Kebaikan dan kebenaran hidup manusia diukur dari terjaminnya relasi dan harmoni yang terjalin antara alam dan manusia, serta kesetiaan dan ketaatan untuk menghormati dan menepati pelbagai norma sakral dalam masyarakat. Inilah kesatuan dan keutuhan kehidupan yang dihayati bersama antara manusia dan alam. Merusak alam berarti merusak manusia itu sendiri, dan kehancuran alam pasti berakibat pada hancurnya kehidupan manusia juga.

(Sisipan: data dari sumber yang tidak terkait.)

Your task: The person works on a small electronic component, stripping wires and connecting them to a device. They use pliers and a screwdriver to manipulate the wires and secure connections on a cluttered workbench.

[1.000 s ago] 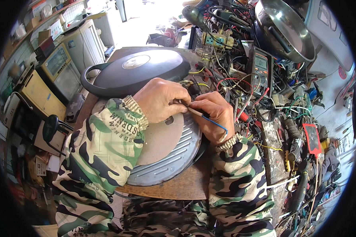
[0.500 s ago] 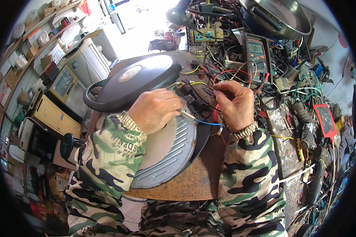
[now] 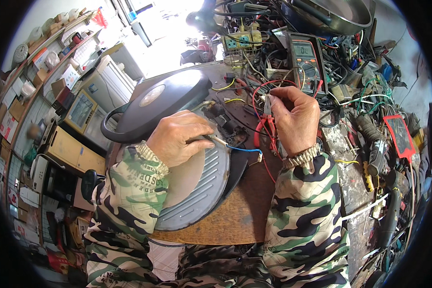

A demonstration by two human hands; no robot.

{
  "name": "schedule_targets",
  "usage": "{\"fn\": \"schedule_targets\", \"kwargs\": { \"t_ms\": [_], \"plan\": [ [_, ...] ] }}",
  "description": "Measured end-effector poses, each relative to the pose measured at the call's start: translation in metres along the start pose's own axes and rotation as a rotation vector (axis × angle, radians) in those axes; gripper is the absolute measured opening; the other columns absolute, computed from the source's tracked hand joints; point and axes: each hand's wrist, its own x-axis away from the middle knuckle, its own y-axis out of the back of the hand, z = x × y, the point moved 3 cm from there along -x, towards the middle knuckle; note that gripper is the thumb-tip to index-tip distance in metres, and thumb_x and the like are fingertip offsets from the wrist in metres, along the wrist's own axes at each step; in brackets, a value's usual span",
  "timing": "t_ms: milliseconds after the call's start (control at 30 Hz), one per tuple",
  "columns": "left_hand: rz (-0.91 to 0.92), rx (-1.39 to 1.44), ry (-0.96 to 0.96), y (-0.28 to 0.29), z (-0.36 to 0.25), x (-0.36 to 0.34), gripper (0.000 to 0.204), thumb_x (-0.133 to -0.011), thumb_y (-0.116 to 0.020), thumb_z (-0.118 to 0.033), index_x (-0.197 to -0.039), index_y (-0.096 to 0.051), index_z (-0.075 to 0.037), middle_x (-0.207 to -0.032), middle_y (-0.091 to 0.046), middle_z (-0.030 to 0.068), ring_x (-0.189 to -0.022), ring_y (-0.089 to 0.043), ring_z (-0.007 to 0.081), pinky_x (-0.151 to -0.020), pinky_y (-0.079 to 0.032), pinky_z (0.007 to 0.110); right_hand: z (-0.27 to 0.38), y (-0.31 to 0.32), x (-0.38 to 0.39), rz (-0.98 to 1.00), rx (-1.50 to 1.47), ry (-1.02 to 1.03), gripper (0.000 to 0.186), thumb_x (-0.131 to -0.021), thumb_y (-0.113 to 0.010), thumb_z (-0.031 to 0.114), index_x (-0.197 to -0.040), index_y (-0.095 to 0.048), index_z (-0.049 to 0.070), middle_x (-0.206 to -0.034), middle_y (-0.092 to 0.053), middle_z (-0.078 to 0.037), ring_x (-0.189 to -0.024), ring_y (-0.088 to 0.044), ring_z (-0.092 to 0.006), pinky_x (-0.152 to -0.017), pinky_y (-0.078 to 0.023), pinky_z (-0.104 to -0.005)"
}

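My left hand [image 3: 180, 138] is closed round a thin white sleeve [image 3: 219, 140], from which a blue wire [image 3: 245, 149] runs right to a small pale end piece. Beneath that hand is a round grey ribbed plate [image 3: 211, 185], part of an electric griddle. The griddle's dark oval cover [image 3: 177, 96] with its loop handle leans behind. My right hand [image 3: 296, 117] is raised over the bench, thumb and fingers pinched together; what they hold is too small to tell. Close beside its fingertips are red-handled pliers [image 3: 269, 126].
A multimeter [image 3: 306, 62] with red leads stands in a dark case at the back right. Tangled wires, tools and a red-framed panel [image 3: 398, 137] crowd the right. A metal pan [image 3: 336, 17] sits behind. Shelves and old appliances [image 3: 79, 149] line the left.
My right hand has moved up and to the right, uncovering the red-handled pliers. The left hand has shifted slightly left and down with the sleeve and blue wire. The view has shifted a little.
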Motion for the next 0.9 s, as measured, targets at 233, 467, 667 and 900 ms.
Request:
{"fn": "schedule_targets", "kwargs": {
  "t_ms": [233,467,667,900],
  "plan": [
    [0.000,-0.102,-0.028,0.000,-0.003,-0.001,0.016,-0.077,-0.079,-0.004,-0.093,-0.078,-0.001,-0.094,-0.076,0.0122,-0.087,-0.071,0.0284,-0.079,-0.057,0.038,-0.003,0.010,-0.007,-0.106,0.005,-0.015,0.015,-0.085,-0.069,0.005,-0.095,-0.077,-0.002,-0.078,-0.074,-0.017,-0.072,-0.074,-0.0244,-0.069,-0.056,-0.0341],
    [0.032,-0.167,-0.039,0.003,-0.009,0.002,0.014,-0.078,-0.079,-0.004,-0.091,-0.077,-0.001,-0.095,-0.074,0.0110,-0.087,-0.069,0.0277,-0.077,-0.057,0.038,-0.002,0.011,-0.006,-0.032,0.159,-0.017,0.015,-0.082,-0.072,0.010,-0.092,-0.077,0.001,-0.082,-0.074,-0.021,-0.079,-0.075,-0.0357,-0.073,-0.057,-0.0397],
    [0.079,-0.189,-0.048,0.006,-0.017,-0.003,0.014,-0.076,-0.077,-0.002,-0.090,-0.075,0.000,-0.095,-0.074,0.0116,-0.088,-0.069,0.0284,-0.078,-0.057,0.037,-0.010,0.000,-0.005,0.131,0.233,0.015,0.012,-0.082,-0.071,0.010,-0.091,-0.078,0.006,-0.084,-0.073,-0.021,-0.079,-0.073,-0.0380,-0.074,-0.058,-0.0437],
    [0.038,-0.126,-0.022,-0.005,-0.008,-0.006,0.010,-0.079,-0.075,-0.003,-0.089,-0.072,-0.002,-0.099,-0.074,0.0090,-0.091,-0.068,0.0283,-0.079,-0.056,0.038,-0.026,-0.009,0.006,0.500,0.658,0.077,0.044,-0.070,-0.089,0.034,-0.095,-0.071,0.003,-0.089,-0.071,-0.021,-0.086,-0.070,-0.0408,-0.076,-0.056,-0.0490]
  ]
}}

Bijak bersama alam kiranya menjadi suatu spiritualitas ekologis, bukan hanya bagi mereka yang menamakan diri masyarakat asli, tetapi terlebih bagi masyarakat kini yang perlahan tetapi pasti berada di tepi jurang kehancuran dirinya sendiri. Kerinduan untuk mengalami kedekatan, kesatuan, dan kegembiraan bersama alam kiranya menjadi kerinduan kita bersama, saat di mana kita membutuhkan suatu perubahan gaya hidup dan mentalitas yang komoditif, menjadi semangat hidup yang arif. (Amb. Sigit Kristiantoro)

(1) Modal Sosial: keseluruhan norma, jaringan dan relasi social dan institusional yang kondusif bagi pengembangan tingkah laku kooperatif yang sudah hidup dan ada dalam masyarakat berdasarkan prinsip solidaritas, bdk. Agustinus Mintara, BASIS No.1-2 Thn. Ke-52, Januari-Februari 2003, p.44-49.
(2) “primitif” bukan dalam arti konotasi, (tertinggal), tetapi menunjuk pada pengertian masyarakat asli.
(3) Bdk. Prof. Dr. C.A. van Peursen, Strategi Kebudayaan, Yogyakarta: Kanisius, 1976, p.34-117.